To determine how much retirees in New Zealand are living on, and how far their income goes to meet their needs, the newly established research outfit undertook a survey of expenditures in retirement.
The results were classified into two groups: 'no frills' and 'choices' the later group having some discretionary money to afford them "treats" or other luxuries, such as travel.
The cost for a two-person household to live a "more fulfilling choices" lifestyle was $765.56 per week in metropolitan areas (Auckland and Wellington) and $693.83 in regional New Zealand. Current NZS payments for a couple are $536.80 a week.
Massy University's Claire Matthews said researchers including herself were shocked to discover just how little some retirees are getting by on.
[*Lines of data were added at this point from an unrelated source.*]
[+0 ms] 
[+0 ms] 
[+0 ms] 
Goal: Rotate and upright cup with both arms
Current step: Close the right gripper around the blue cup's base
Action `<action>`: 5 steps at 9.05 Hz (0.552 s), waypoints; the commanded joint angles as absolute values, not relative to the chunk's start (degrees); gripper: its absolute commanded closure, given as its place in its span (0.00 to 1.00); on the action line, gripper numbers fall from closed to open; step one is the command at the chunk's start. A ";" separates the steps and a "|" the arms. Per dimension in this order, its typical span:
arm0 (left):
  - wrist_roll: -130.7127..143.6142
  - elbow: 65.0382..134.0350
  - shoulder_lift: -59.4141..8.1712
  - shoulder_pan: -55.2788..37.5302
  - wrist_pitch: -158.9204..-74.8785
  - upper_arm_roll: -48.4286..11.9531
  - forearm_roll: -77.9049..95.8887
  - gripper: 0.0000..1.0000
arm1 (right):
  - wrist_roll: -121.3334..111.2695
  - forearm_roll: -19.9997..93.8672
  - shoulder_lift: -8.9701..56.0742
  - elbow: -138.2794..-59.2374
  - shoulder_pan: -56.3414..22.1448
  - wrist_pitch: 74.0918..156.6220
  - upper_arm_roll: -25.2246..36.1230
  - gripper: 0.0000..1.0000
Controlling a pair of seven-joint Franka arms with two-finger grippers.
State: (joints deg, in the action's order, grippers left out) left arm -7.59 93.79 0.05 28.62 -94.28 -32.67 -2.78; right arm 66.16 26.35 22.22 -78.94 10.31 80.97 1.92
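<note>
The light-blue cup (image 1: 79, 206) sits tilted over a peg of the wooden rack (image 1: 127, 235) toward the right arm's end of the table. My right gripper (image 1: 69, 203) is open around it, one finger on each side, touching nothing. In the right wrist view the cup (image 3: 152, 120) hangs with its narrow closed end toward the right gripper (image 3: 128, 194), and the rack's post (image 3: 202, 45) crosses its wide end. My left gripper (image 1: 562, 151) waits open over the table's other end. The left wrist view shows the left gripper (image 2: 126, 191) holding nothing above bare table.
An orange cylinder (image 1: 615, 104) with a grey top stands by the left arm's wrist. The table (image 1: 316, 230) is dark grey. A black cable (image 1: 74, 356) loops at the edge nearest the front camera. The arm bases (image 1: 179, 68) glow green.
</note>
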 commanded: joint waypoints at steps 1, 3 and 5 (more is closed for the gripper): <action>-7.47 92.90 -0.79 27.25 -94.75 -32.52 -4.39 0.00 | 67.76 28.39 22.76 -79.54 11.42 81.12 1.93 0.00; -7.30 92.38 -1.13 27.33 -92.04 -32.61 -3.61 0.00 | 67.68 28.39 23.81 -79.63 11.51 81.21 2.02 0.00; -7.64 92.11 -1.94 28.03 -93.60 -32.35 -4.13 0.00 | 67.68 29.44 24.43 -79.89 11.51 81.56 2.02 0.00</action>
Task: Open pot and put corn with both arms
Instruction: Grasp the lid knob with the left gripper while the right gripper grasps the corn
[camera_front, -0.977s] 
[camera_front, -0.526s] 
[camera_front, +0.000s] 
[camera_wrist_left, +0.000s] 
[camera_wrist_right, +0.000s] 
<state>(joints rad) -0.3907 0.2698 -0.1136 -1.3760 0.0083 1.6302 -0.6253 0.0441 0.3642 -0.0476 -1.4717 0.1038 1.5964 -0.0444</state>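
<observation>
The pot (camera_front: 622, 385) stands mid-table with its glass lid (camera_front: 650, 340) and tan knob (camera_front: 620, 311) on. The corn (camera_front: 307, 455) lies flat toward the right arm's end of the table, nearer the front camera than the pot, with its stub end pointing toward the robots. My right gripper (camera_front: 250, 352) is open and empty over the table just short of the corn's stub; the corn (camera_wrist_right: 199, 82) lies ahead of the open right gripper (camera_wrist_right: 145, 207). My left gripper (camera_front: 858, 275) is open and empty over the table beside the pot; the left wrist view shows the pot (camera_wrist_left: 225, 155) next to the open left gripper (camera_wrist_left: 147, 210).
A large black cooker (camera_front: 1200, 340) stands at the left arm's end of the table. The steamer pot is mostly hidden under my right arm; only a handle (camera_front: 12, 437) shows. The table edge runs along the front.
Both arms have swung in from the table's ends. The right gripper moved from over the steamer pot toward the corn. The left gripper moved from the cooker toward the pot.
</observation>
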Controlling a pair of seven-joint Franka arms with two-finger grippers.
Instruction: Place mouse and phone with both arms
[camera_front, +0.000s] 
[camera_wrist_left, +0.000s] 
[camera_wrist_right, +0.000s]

"The level of expenditure at the no frills level was stunning, that people can get by on that small amount of money is really surprising.''
While 79% of respondents indicated having an additional source of income beyond New Zealand Superannuation, Matthews said the majority would be lost without it.
Were the New Zealand Superannuation discontinued or even scaled back, the consequences would be dire, she warned.
"If New Zealand Superannuation is not around, it's going to be diabolical. If it's not available people will have to save up a whole lot because at a minimum they have to be providing that income level.''
The retirement expenditures guidelines, which the Centre for Personal Financial Education plans to update quarterly, are meant to help households plan more precisely for their futures.
Ireland said younger New Zealanders could be well served by the data in terms of targeting more specific savings. He said increased life expectancy meant New Zealanders would have to save more or else learn to do with less in order to have sufficient income in retirement.
"It's about making more sensible, informed decisions. The key message of this is 'Don't put off the fateful day and think that retirement isn't going to happen.' It's within your power during your working life to put something aside so you are not left with the no frills option, that you can get to the 'choices level' where you can have a comfortable retirement. Otherwise you are looking at a fairly bleak existence ahead."